Ultimately, this is a story of being an in-between person with questionable ethics. And even though it is very much about the mixed-race experience, I think it is about a lot of humans—even those who don't live in the plastic world of the Los Angeles TV business.
P.S. I found myself identifying mostly with Jane's husband, the painter. His patience and tolerance moved me.
***
It's now three days after finishing Colored Television. I have not read anything else in the interim because the character of Jane Gibson, or more truthfully, my severe reaction to her in the beginning of the book threw me into a funk. I was actually depressed for a couple of days.
Since I am a person who contemplates and tries to get to the personal truth about such things, I've done my process:
First of all, Jane's plot closely resembles my character Zelda McFigg's plot in my 2014 novel The Last Will & Testament of Zelda McFigg (which I am republishing as I type). Both women are driven by a craving for "success" and both do dishonest things to survive and chase the illusive prize.
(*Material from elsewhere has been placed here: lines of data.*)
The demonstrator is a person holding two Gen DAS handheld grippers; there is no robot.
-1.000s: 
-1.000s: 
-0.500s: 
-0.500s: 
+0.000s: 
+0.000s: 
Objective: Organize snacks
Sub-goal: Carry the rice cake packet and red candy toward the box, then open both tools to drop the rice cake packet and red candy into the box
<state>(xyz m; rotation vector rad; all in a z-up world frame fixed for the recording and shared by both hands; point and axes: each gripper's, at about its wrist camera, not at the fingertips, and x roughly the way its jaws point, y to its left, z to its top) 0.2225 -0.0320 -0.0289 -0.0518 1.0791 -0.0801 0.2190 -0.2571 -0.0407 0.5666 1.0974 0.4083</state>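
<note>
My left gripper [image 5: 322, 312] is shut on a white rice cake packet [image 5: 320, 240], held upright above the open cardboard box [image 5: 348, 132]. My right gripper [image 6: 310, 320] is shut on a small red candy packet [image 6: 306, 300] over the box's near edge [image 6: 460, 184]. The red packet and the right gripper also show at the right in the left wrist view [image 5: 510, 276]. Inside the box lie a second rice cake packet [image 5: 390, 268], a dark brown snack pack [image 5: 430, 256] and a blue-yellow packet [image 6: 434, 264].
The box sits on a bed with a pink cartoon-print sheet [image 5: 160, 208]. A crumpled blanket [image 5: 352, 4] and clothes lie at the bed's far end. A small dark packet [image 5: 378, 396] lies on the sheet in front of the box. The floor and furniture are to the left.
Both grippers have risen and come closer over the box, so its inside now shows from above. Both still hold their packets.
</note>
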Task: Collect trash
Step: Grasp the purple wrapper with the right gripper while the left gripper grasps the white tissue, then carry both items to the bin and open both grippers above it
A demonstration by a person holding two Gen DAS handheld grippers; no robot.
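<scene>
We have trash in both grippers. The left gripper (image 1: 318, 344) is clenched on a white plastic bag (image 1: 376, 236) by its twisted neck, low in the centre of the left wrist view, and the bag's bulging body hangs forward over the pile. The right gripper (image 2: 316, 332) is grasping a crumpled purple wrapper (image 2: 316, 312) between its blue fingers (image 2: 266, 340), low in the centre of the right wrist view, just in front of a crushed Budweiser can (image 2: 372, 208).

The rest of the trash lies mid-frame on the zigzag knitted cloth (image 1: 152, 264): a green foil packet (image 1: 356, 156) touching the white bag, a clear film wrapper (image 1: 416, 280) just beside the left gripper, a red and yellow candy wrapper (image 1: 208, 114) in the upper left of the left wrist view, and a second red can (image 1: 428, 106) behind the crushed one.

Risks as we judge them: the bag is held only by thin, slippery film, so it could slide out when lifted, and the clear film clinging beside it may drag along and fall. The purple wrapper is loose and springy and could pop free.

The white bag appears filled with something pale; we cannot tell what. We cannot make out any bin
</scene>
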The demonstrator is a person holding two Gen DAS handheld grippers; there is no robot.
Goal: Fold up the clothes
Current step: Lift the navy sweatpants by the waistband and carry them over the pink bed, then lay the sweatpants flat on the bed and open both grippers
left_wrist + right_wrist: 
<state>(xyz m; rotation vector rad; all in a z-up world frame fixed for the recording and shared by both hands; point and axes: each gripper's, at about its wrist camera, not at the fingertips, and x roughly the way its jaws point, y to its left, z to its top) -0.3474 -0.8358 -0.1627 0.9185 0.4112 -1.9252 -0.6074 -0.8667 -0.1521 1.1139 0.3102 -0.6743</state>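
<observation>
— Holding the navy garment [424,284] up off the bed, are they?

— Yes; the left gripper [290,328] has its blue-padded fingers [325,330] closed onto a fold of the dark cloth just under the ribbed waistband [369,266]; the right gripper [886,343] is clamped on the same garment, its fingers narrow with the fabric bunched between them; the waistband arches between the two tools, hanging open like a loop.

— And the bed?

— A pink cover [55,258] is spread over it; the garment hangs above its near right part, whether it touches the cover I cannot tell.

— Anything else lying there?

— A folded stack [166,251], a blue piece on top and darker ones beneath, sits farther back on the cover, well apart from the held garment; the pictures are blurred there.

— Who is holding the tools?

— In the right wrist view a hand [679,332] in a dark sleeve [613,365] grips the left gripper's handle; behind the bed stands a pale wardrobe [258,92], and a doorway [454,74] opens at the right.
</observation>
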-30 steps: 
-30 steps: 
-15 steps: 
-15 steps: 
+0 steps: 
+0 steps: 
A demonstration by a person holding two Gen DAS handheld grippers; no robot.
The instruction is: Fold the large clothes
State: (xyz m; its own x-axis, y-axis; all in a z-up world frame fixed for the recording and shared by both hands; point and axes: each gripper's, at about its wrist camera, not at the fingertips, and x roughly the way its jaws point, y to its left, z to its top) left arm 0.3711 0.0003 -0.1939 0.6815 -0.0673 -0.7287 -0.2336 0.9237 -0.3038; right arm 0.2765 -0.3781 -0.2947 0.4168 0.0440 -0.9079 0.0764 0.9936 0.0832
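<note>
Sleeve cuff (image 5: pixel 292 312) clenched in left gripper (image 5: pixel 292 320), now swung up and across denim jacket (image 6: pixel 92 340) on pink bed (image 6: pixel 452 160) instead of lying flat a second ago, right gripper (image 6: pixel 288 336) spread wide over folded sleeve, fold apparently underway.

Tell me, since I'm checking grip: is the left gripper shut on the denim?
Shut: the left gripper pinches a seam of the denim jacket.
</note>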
Zelda is a grotesque character, physically and mentally, and as I wrote her, I laughed and adored her. Yet, when I read Jane Gibson, even though her lies and appropriations were much more traditional than Zelda's, I judged her so harshly.
Why?
Because she was not hilariously funny, an alien from the work-a-day world, like my character?
No, I judged her because she is reflection of my own craving which I thought I'd purged. Apparently not. It brought to the surface all the lingering "ick" that I'd like to deny. And it made me sick and depressed.
Now that I'm admitting it, I am feeling better. Perhaps if I read the book a second time, I'd laugh more. I'm not gonna. But I am going to raise my rating to 5 stars because any book that can get under my skin as this one did deserves all the stars.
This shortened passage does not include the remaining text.